Directions for this task
Write back each entry precisely as it is given.

[Stored items from a collection]
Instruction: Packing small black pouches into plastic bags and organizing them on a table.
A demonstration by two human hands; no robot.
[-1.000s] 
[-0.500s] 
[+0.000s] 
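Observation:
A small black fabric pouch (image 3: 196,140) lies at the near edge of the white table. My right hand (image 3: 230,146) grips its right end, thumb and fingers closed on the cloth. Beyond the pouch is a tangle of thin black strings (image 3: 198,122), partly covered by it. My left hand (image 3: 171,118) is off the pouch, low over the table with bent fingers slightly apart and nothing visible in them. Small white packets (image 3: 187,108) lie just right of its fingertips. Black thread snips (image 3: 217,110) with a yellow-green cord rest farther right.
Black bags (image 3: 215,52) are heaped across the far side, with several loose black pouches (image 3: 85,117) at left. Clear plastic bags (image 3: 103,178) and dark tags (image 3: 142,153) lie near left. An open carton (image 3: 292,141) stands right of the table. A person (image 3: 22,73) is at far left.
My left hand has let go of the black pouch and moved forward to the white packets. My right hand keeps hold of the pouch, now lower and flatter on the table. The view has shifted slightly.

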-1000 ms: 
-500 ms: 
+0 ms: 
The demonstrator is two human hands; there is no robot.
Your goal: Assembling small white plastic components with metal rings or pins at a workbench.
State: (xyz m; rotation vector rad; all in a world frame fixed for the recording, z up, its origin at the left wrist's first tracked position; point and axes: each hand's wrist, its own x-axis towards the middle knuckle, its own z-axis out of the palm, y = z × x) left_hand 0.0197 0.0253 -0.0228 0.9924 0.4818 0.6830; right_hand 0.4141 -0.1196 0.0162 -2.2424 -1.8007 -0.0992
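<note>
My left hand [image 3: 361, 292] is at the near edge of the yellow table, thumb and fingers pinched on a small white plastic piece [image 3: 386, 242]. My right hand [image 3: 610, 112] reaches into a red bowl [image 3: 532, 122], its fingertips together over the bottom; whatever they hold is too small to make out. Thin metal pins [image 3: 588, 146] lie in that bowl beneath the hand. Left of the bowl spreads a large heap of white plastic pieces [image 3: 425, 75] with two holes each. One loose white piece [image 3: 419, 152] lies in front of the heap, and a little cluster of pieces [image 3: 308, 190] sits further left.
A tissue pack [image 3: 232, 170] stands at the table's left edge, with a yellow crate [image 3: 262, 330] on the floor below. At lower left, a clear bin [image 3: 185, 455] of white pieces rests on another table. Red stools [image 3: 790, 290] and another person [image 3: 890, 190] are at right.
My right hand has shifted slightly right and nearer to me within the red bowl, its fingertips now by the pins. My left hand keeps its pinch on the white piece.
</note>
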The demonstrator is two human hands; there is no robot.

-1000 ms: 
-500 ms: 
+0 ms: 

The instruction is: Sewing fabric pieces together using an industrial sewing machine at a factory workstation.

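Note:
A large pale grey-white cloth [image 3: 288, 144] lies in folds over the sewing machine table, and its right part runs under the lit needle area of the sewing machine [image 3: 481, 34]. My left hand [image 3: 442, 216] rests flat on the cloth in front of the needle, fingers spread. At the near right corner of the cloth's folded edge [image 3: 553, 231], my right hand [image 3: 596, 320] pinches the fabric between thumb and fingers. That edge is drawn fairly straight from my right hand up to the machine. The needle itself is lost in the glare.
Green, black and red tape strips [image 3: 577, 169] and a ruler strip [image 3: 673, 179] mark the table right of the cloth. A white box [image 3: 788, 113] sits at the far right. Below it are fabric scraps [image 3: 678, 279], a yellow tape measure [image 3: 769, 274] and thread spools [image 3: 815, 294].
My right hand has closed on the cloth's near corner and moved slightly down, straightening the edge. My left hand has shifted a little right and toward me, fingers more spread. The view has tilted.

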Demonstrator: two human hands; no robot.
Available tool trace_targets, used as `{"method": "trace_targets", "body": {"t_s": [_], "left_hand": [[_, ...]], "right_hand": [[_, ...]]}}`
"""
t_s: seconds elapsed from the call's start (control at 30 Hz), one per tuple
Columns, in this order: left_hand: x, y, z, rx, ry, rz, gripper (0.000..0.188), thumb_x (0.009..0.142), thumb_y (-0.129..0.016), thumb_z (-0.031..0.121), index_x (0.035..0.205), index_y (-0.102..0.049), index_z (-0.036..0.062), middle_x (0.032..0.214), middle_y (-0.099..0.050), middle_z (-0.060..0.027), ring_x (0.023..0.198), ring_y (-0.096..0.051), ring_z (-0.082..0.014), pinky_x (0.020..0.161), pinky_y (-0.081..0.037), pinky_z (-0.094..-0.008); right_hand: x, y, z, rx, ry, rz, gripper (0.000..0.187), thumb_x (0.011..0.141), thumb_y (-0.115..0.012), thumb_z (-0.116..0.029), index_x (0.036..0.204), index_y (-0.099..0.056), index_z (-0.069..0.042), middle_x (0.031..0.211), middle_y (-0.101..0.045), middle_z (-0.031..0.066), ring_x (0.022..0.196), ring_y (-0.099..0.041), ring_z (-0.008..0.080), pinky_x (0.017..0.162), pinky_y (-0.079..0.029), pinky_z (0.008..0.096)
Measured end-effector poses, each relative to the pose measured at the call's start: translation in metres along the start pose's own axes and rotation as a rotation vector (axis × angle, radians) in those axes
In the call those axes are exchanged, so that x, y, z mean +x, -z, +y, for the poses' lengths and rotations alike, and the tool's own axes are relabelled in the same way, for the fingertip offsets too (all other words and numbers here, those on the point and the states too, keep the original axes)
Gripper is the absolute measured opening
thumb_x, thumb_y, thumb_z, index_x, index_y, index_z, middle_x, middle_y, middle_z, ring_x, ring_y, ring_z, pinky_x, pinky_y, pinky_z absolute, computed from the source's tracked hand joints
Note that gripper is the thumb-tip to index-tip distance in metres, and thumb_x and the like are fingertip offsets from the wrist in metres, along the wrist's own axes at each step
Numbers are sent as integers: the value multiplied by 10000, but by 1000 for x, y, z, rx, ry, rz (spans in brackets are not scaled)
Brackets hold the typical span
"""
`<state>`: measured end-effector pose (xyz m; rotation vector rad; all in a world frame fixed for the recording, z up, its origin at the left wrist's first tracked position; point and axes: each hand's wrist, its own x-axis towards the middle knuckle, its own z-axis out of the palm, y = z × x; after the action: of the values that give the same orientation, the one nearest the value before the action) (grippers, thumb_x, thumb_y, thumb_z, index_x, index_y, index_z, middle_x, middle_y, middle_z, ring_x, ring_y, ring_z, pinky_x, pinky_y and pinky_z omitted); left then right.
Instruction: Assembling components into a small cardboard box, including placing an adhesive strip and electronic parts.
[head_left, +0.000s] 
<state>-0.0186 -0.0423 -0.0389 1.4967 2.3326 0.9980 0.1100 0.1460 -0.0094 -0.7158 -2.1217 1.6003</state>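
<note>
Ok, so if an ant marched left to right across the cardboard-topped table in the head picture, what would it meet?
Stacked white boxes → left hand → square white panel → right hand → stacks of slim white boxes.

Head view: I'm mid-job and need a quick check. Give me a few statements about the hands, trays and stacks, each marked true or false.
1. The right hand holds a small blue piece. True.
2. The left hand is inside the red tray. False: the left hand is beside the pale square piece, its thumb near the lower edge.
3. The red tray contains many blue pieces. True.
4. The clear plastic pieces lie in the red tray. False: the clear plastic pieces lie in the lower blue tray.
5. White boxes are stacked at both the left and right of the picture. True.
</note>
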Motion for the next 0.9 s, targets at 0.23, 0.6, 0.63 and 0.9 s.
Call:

Task response
Instruction: Packing small black pouches into plastic bags and organizing them on a table.
A demonstration by two human hands; no robot.
[-1.000s] 
[-0.500s] 
[+0.000s] 
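Observation:
A small black fabric pouch (image 3: 196,140) lies at the near edge of the white table. My right hand (image 3: 230,146) grips its right end, thumb and fingers closed on the cloth. Beyond the pouch is a tangle of thin black strings (image 3: 198,122), partly covered by it. My left hand (image 3: 171,118) is off the pouch, low over the table with bent fingers slightly apart and nothing visible in them. Small white packets (image 3: 187,108) lie just right of its fingertips. Black thread snips (image 3: 217,110) with a yellow-green cord rest farther right.
Black bags (image 3: 215,52) are heaped across the far side, with several loose black pouches (image 3: 85,117) at left. Clear plastic bags (image 3: 103,178) and dark tags (image 3: 142,153) lie near left. An open carton (image 3: 292,141) stands right of the table. A person (image 3: 22,73) is at far left.
My left hand has let go of the black pouch and moved forward to the white packets. My right hand keeps hold of the pouch, now lower and flatter on the table. The view has shifted slightly.
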
-1000 ms: 
-500 ms: 
+0 ms: 
The demonstrator is two human hands; there is no robot.
Your goal: Assembling small white plastic components with metal rings or pins at a workbench.
State: (xyz m; rotation vector rad; all in a world frame fixed for the recording, z up, its origin at the left wrist's first tracked position; point and axes: each hand's wrist, its own x-axis towards the middle knuckle, its own z-axis out of the palm, y = z × x) left_hand 0.0197 0.0253 -0.0228 0.9924 0.4818 0.6830; right_hand 0.4141 -0.1196 0.0162 -2.2424 -1.8007 -0.0992
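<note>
My left hand [image 3: 361, 292] is at the near edge of the yellow table, thumb and fingers pinched on a small white plastic piece [image 3: 386, 242]. My right hand [image 3: 610, 112] reaches into a red bowl [image 3: 532, 122], its fingertips together over the bottom; whatever they hold is too small to make out. Thin metal pins [image 3: 588, 146] lie in that bowl beneath the hand. Left of the bowl spreads a large heap of white plastic pieces [image 3: 425, 75] with two holes each. One loose white piece [image 3: 419, 152] lies in front of the heap, and a little cluster of pieces [image 3: 308, 190] sits further left.
A tissue pack [image 3: 232, 170] stands at the table's left edge, with a yellow crate [image 3: 262, 330] on the floor below. At lower left, a clear bin [image 3: 185, 455] of white pieces rests on another table. Red stools [image 3: 790, 290] and another person [image 3: 890, 190] are at right.
My right hand has shifted slightly right and nearer to me within the red bowl, its fingertips now by the pins. My left hand keeps its pinch on the white piece.
</note>
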The demonstrator is two human hands; there is no robot.

-1000 ms: 
-500 ms: 
+0 ms: 

The instruction is: Sewing fabric pieces together using an industrial sewing machine at a factory workstation.

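Note:
A large pale grey-white cloth [image 3: 288, 144] lies in folds over the sewing machine table, and its right part runs under the lit needle area of the sewing machine [image 3: 481, 34]. My left hand [image 3: 442, 216] rests flat on the cloth in front of the needle, fingers spread. At the near right corner of the cloth's folded edge [image 3: 553, 231], my right hand [image 3: 596, 320] pinches the fabric between thumb and fingers. That edge is drawn fairly straight from my right hand up to the machine. The needle itself is lost in the glare.
Green, black and red tape strips [image 3: 577, 169] and a ruler strip [image 3: 673, 179] mark the table right of the cloth. A white box [image 3: 788, 113] sits at the far right. Below it are fabric scraps [image 3: 678, 279], a yellow tape measure [image 3: 769, 274] and thread spools [image 3: 815, 294].
My right hand has closed on the cloth's near corner and moved slightly down, straightening the edge. My left hand has shifted a little right and toward me, fingers more spread. The view has tilted.
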
Demonstrator: two human hands; no robot.
Available tool trace_targets, used as `{"method": "trace_targets", "body": {"t_s": [_], "left_hand": [[_, ...]], "right_hand": [[_, ...]]}}`
"""
t_s: seconds elapsed from the call's start (control at 30 Hz), one per tuple
Columns, in this order: left_hand: x, y, z, rx, ry, rz, gripper (0.000..0.188), thumb_x (0.009..0.142), thumb_y (-0.129..0.016), thumb_z (-0.031..0.121), index_x (0.035..0.205), index_y (-0.102..0.049), index_z (-0.036..0.062), middle_x (0.032..0.214), middle_y (-0.099..0.050), middle_z (-0.060..0.027), ring_x (0.023..0.198), ring_y (-0.096..0.051), ring_z (-0.082..0.014), pinky_x (0.020..0.161), pinky_y (-0.081..0.037), pinky_z (-0.094..-0.008); right_hand: x, y, z, rx, ry, rz, gripper (0.000..0.187), thumb_x (0.011..0.141), thumb_y (-0.115..0.012), thumb_z (-0.116..0.029), index_x (0.036..0.204), index_y (-0.099..0.056), index_z (-0.069..0.042), middle_x (0.031..0.211), middle_y (-0.101..0.045), middle_z (-0.031..0.066), ring_x (0.022..0.196), ring_y (-0.099..0.041), ring_z (-0.008..0.080), pinky_x (0.017..0.162), pinky_y (-0.079..0.029), pinky_z (0.008..0.096)
Measured end-effector poses, each relative to the pose measured at the call's start: translation in metres along the start pose's own axes and rotation as a rotation vector (axis × angle, radians) in those axes
In the call those axes are exchanged, so that x, y, z mean +x, -z, +y, for the poses' lengths and rotations alike, and the tool's own axes are relabelled in the same way, for the fingertip offsets too (all other words and numbers here, those on the point and the states too, keep the original axes)
Gripper is the absolute measured opening
thumb_x, thumb_y, thumb_z, index_x, index_y, index_z, middle_x, middle_y, middle_z, ring_x, ring_y, ring_z, pinky_x, pinky_y, pinky_z absolute, computed from the source's tracked hand joints
Note that gripper is the thumb-tip to index-tip distance in metres, and thumb_x and the like are fingertip offsets from the wrist in metres, along the wrist's own axes at each step
Numbers are sent as integers: the value multiplied by 10000, but by 1000 for x, y, z, rx, ry, rz (spans in brackets are not scaled)
Brackets hold the typical span
"""
`<state>`: measured end-effector pose (xyz m; rotation vector rad; all in a world frame fixed for the recording, z up, its origin at the left wrist's first tracked position; point and axes: each hand's wrist, its own x-axis towards the middle knuckle, its own z-axis out of the palm, y = z × x; after the action: of the values that give the same orientation, the one nearest the value before the action) (grippers, thumb_x, thumb_y, thumb_z, index_x, index_y, index_z, middle_x, middle_y, middle_z, ring_x, ring_y, ring_z, pinky_x, pinky_y and pinky_z omitted); left then right.
Instruction: Assembling components into a small cardboard box, including placing an adhesive strip and electronic parts.
[head_left, +0.000s] 
<state>-0.0186 -0.0423 -0.0389 1.4967 2.3326 0.9980 0.1100 0.1460 -0.0094 -0.7158 -2.1217 1.6003</state>
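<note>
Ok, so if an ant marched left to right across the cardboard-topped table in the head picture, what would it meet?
Stacked white boxes → left hand → square white panel → right hand → stacks of slim white boxes.

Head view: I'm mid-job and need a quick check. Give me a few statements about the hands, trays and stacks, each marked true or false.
1. The right hand holds a small blue piece. True.
2. The left hand is inside the red tray. False: the left hand is beside the pale square piece, its thumb near the lower edge.
3. The red tray contains many blue pieces. True.
4. The clear plastic pieces lie in the red tray. False: the clear plastic pieces lie in the lower blue tray.
5. White boxes are stacked at both the left and right of the picture. True.
</note>
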Motion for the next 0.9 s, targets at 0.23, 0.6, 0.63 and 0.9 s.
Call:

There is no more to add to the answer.